COS 429 - Computer Vision

Fall 2019

Assignment 4: Deep Learning

Due Thursday, Dec. 5

Part II. Adding a hidden layer

The "network" that you trained in part 1 was rather simple, and still only supported a linear decision boundary. The next step up in complexity is to add additional nodes to the network, so that the decision boundary can be made nonlinear. That will allow classifying datasets such as this one:

We will implement a simple network with only "fully connected" layers, "relu", and the logistic function – Here is a simple example of the architecture that we will use. It contains one "hidden" fully connected layer with two neurons (u and v) and one output layer with one neuron:

For convenience, we've given the names $u$ and $v$ to the neurons of the two hidden nodes, and $\hat{z}$ to the final output after it has been squished by the logistic function. As before, $z$ is the ground-truth label. The different $w$ are the weights to be learned during training, then used during testing.

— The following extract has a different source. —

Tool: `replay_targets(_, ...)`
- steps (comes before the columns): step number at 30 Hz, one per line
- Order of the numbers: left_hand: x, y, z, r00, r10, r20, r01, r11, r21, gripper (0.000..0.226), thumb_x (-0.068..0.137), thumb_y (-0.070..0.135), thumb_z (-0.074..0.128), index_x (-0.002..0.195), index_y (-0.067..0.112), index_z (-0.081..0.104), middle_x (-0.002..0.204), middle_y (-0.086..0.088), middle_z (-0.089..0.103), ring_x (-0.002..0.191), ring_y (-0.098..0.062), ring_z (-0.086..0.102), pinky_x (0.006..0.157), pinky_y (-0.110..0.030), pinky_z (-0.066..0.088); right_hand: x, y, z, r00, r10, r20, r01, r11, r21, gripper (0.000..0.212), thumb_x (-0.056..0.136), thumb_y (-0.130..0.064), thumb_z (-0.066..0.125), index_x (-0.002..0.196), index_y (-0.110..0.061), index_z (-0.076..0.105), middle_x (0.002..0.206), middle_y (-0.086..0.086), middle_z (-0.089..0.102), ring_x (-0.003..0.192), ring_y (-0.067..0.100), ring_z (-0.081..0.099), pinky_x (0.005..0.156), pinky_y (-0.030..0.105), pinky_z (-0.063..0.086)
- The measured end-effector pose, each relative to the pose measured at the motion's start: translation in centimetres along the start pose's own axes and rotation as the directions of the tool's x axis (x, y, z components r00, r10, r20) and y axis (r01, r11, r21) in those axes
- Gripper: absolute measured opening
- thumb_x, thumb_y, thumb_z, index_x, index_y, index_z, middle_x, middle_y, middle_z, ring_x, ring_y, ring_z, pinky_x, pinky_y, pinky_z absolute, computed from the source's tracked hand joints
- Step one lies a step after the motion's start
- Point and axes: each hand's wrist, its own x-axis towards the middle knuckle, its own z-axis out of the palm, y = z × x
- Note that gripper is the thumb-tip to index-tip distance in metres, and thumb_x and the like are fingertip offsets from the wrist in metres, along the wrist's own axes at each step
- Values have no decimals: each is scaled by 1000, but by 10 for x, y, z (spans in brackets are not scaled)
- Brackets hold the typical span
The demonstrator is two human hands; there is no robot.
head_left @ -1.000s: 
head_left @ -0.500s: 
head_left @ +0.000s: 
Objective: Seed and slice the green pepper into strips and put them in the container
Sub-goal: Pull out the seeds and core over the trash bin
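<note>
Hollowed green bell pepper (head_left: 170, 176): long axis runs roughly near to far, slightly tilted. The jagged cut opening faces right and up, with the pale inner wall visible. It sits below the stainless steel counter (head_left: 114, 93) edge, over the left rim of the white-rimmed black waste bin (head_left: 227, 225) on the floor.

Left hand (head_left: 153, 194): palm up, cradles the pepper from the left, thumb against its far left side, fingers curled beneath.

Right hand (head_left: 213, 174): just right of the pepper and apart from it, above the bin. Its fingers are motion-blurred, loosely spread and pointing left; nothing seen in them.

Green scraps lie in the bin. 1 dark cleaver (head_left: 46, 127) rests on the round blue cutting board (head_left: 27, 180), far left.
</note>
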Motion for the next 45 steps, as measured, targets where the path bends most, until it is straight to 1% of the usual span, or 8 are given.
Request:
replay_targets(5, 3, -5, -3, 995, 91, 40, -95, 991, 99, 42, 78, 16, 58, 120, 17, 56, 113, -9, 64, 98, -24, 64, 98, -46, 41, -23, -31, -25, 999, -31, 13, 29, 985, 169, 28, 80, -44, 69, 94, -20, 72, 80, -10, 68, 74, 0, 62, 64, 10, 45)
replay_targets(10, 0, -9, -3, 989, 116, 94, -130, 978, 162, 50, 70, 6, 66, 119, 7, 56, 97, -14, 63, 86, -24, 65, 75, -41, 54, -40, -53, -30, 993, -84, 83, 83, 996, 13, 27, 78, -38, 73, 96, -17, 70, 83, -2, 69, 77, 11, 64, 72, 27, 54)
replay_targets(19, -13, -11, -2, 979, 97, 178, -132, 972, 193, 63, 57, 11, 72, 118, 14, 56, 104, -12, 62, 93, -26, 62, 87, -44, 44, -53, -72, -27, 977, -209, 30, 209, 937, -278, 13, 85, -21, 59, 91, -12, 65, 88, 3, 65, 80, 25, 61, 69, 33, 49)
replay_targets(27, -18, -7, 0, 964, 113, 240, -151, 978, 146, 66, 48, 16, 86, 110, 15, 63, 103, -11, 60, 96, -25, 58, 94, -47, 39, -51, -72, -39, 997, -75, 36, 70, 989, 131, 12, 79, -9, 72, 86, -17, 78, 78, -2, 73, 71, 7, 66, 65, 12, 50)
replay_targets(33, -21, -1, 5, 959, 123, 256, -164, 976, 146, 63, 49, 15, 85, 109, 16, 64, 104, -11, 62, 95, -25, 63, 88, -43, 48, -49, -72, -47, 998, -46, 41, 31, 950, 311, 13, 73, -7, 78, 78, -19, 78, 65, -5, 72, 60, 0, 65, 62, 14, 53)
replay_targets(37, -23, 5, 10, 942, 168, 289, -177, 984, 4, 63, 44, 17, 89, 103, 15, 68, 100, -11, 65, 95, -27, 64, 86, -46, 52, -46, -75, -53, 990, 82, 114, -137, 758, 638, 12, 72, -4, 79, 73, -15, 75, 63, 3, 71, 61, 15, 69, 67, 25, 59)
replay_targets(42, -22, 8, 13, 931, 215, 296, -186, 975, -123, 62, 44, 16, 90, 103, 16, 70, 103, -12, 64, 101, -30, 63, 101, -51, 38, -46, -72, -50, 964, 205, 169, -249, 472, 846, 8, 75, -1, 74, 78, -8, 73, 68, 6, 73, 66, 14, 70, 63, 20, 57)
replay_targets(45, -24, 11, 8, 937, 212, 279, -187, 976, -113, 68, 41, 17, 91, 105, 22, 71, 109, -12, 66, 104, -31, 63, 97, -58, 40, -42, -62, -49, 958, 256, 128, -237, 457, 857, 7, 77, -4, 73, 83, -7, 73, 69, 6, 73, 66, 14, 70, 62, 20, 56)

To train this network using SGD, we need to evaluate $$ \nabla L = \begin{pmatrix} \frac{\partial L}{\partial w_1} \\ \frac{\partial L}{\partial w_2} \\ \frac{\partial L}{\partial w_3} \\ \vdots \end{pmatrix} $$

As discussed in class, evaluating these partial derivatives is done using "backpropagation", which is just a fancy name for repeatedly applying the chain rule of differentiation, collapsing into a row vector for efficiency, and repeating. For example, suppose we wish to evaluate $\frac{\partial L}{\partial w_5}$. Tracing back through the network to find the dependency, we know that $L$ depends on $\hat{z}$, which depends on $v$, which in turn depends on $w_5$. So, using the chain rule, we can write $$ \frac{\partial L}{\partial w_5} = \frac{\partial L}{\partial \hat{z}} \frac{\partial \hat{z}}{\partial v} \frac{\partial v}{\partial w_5} $$ and then proceed to write out all of those partial derivatives: $$ \frac{\partial L}{\partial w_5} = \bigl( 2 \; (\hat{z} - z) \bigr) \bigl( \hat{z} \; (1 - \hat{z}) \; w_9 \bigr) \bigl( Z(v) \; x \bigr) $$ Here $Z$ is a function that returns 1 if its argument is $>$ 0 and 0 otherwise. (Note that it's critical for this to be defined as $>$ 0 and not $\geq$ 0.) $Z$ is the derivative of RELU, just as $\hat{z}\;(1-\hat{z})$ is the derivative of the sigmoid.

In practical implementations, for efficiency and modularity, each layer of the network supports a backwards layer which takes as inputs the derivatives of the loss with respect to the outputs of the layer, and returns the derivatives with respect to the inputs of the layer (inputs includes the input vector 'x' to the layer, as well as the parameters at that layer). In order to get comfortable with backprop, we suggest that you write out the partial derivatives of $L$ at each layer before moving forward.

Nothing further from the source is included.